Exercise objective: Could you please retype exactly the lines from the start of the records below through the line that contains "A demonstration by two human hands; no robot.", both included, and leave out the pictures?

The data:
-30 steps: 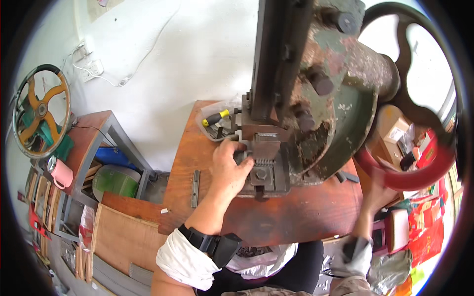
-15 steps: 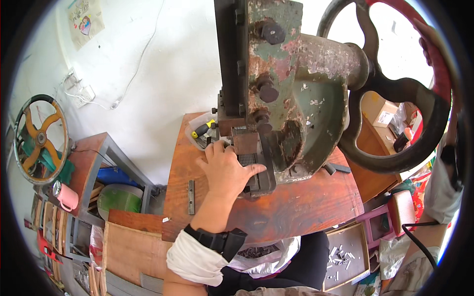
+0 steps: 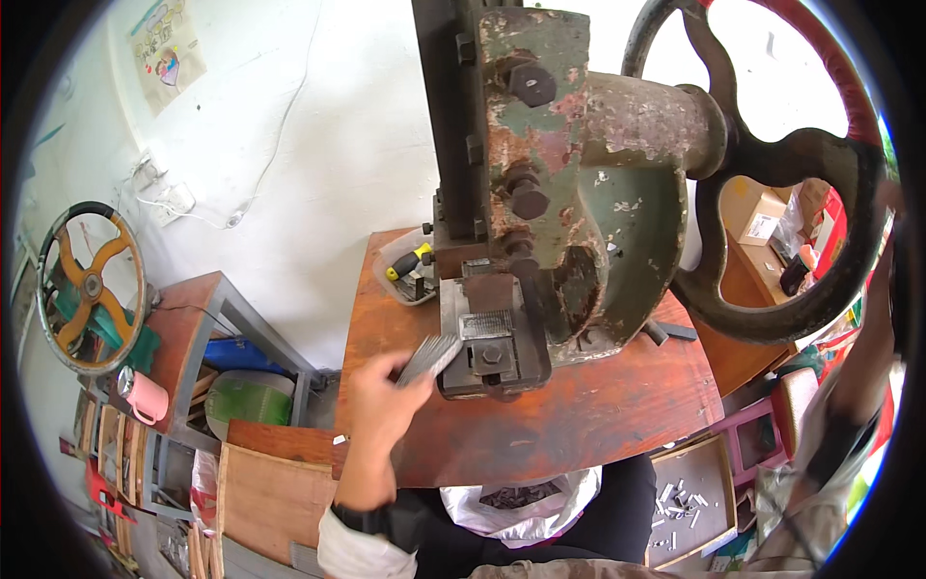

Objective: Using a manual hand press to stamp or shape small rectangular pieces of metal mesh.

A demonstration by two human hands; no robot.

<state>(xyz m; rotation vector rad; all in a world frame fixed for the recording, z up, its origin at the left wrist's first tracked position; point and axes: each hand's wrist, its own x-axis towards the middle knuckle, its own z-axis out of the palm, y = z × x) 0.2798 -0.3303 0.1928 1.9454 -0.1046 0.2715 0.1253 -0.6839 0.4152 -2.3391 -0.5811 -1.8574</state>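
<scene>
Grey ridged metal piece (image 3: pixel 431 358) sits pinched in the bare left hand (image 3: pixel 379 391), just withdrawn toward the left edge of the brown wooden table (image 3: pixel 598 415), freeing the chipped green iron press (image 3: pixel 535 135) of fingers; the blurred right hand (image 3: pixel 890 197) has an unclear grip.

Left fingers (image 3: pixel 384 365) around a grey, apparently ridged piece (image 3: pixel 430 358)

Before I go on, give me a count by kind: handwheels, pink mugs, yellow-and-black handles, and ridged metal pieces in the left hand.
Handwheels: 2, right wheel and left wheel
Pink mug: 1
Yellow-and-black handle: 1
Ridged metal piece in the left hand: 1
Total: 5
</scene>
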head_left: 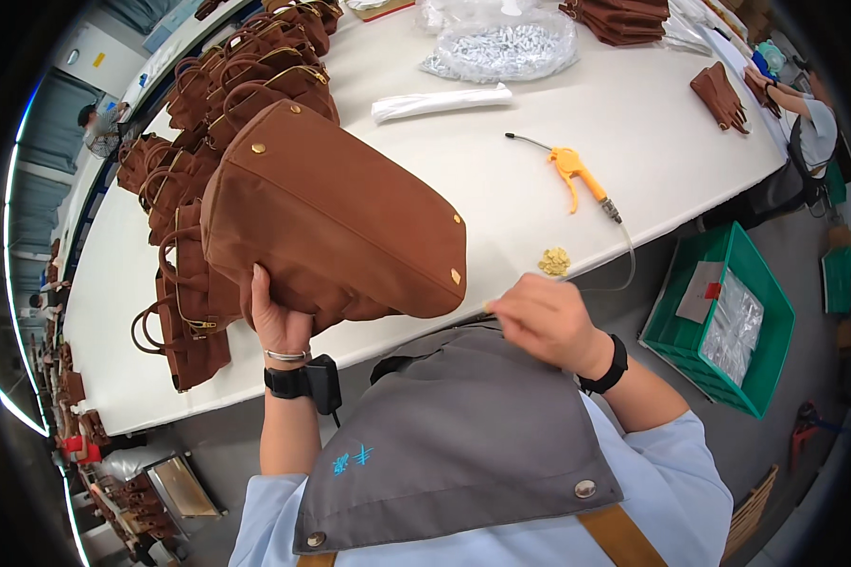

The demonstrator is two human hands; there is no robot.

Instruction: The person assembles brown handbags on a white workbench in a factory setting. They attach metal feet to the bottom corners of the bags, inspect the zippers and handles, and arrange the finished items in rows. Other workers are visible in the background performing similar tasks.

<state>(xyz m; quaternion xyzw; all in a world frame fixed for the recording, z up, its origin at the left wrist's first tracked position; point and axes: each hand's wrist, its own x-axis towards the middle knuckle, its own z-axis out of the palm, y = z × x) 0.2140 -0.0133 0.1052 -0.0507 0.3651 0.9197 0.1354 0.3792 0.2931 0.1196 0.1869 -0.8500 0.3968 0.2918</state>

Answer to the exercise:
-30 steps: 
-15 steps: 
+0 steps: 

Objective: Using a manual hand press to stamp or shape small rectangular pieces of metal mesh.

A demonstration by two human hands; no robot.

The exercise is finished.